The government is obligated to take reasonable legislative and other measures, within the limits of available resources, to achieve the progressive realisation of water rights.
Sadly, the problem cannot be solved when water access is a challenge even in the capital city.
“Harare City Council’s (HCC) perennial water crisis is the result of the city’s obsolete water infrastructure, a ballooning population, severe droughts, and pervasive government corruption and mismanagement,” said governance analyst Tanaka Mandizvidza.
“Poor governance and disputes between the central government and the HCC have hindered efforts to address the problems.”
Harare’s water infrastructure, built in the 1950s for 300,000 people, now serves a population of 4.5 million, with over half lacking clean water access.
This leaves many resorting to unsafe water sources which promote AMR and in turn affect access to education for children in the city.
A senior official from HCC who requested anonymity said: “We fully recognise the urgency of ensuring access to safe and potable water for our residents, and we are committed to making the necessary improvements. Nevertheless, our efforts are severely hampered by financial constraints, largely stemming from the outstanding bills owed by the residents.

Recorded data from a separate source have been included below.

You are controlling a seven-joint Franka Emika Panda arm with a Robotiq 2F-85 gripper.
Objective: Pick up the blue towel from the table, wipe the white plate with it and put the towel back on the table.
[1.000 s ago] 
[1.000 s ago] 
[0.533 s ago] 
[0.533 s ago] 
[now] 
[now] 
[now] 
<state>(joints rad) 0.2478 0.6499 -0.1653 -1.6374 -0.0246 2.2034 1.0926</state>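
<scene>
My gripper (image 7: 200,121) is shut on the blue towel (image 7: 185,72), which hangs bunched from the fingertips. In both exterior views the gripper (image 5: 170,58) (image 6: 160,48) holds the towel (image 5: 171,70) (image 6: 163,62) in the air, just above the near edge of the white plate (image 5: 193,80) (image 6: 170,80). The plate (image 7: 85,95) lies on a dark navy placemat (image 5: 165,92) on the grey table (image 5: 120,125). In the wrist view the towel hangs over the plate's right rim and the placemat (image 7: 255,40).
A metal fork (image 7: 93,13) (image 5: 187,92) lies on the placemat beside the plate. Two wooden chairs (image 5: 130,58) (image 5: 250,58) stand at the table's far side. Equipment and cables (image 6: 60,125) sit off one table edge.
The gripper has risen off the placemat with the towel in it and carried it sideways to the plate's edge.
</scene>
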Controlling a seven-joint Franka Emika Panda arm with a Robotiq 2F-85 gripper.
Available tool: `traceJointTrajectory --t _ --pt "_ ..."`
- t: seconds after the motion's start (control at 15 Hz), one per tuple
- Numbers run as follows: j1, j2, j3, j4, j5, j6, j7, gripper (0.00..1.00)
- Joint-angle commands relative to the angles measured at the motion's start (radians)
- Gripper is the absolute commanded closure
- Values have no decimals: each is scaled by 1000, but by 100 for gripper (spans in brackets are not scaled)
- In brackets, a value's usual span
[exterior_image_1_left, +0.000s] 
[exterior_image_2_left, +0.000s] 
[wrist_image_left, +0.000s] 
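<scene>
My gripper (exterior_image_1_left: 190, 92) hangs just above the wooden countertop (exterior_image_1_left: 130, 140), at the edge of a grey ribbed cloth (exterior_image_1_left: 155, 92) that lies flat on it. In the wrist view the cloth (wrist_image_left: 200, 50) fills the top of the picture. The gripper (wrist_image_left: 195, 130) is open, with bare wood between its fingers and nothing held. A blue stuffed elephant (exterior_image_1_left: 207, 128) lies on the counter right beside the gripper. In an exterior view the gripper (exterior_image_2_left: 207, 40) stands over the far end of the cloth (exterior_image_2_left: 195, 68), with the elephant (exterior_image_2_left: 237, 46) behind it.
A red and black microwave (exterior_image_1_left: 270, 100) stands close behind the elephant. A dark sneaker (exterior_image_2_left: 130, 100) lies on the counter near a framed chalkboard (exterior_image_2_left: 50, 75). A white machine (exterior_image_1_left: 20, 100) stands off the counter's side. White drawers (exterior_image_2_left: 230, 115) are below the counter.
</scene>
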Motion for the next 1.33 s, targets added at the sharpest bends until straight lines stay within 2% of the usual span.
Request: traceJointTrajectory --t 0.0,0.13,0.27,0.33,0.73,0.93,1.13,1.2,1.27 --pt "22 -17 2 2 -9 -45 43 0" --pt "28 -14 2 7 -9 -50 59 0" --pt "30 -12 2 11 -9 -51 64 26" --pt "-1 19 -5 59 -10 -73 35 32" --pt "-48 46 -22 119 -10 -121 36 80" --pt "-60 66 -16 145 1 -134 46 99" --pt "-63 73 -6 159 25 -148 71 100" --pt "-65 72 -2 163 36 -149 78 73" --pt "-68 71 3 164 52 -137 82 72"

Currently, the debtors’ balance stands at Zig 940 million (about US$70 million).”
He added that HCC is aware of the public health concerns, including the serious implications of antimicrobial resistance microorganisms which is why they negotiated with water treatment chemical suppliers to observe their commitment to constantly supply water treatment chemicals under arrangement.
To ensure that people access clean water and the education of children is not affected by AMR-related diseases, Zimbabwe can take a leaf from South Africa which has been actively fostering Public-Private Partnerships to finance and implement large-scale water infrastructure projects.
The Department of Water and Sanitation is partnering with private sector entities to develop significant projects such as the Olifants Management Model (OMM) in Limpopo and the Vaal Gamagara Water Scheme in the Northern Cape.
These projects involve substantial investments in bulk water pipelines and distribution infrastructure to ensure consistent water supply to various communities.
It is also important to invest in building and maintaining school infrastructure, including classrooms, sanitation facilities, and safe water sources within school premises.
This creates a conducive learning environment and reduces health risks.
In Malawi, the government, in collaboration with international organisations like the World Bank, is focusing on improving water and sanitation facilities in urban schools.
This initiative aims to create a healthier learning environment, reduce absenteeism due to waterborne diseases, and enhance educational outcomes by providing students with safe drinking water and adequate sanitation
Chemical pathologist Professor Hilda Matarira said the tackling of AMR requires the implementation of new policies that limit the release of antimicrobial residues into the environment and support appropriate monitoring to minimize their build-ups and timely removal.
“It is crucial to establish and maintain a vigorous monitoring system for water quality, specifically targeting microbial content and antimicrobial residues,” said Matarira.
“Regular testing can identify contamination hotspots and track the spread of AMR. This data is vital for informing public health policies and interventions.”
Access to safe water is crucial for ensuring education access to quality education in the country.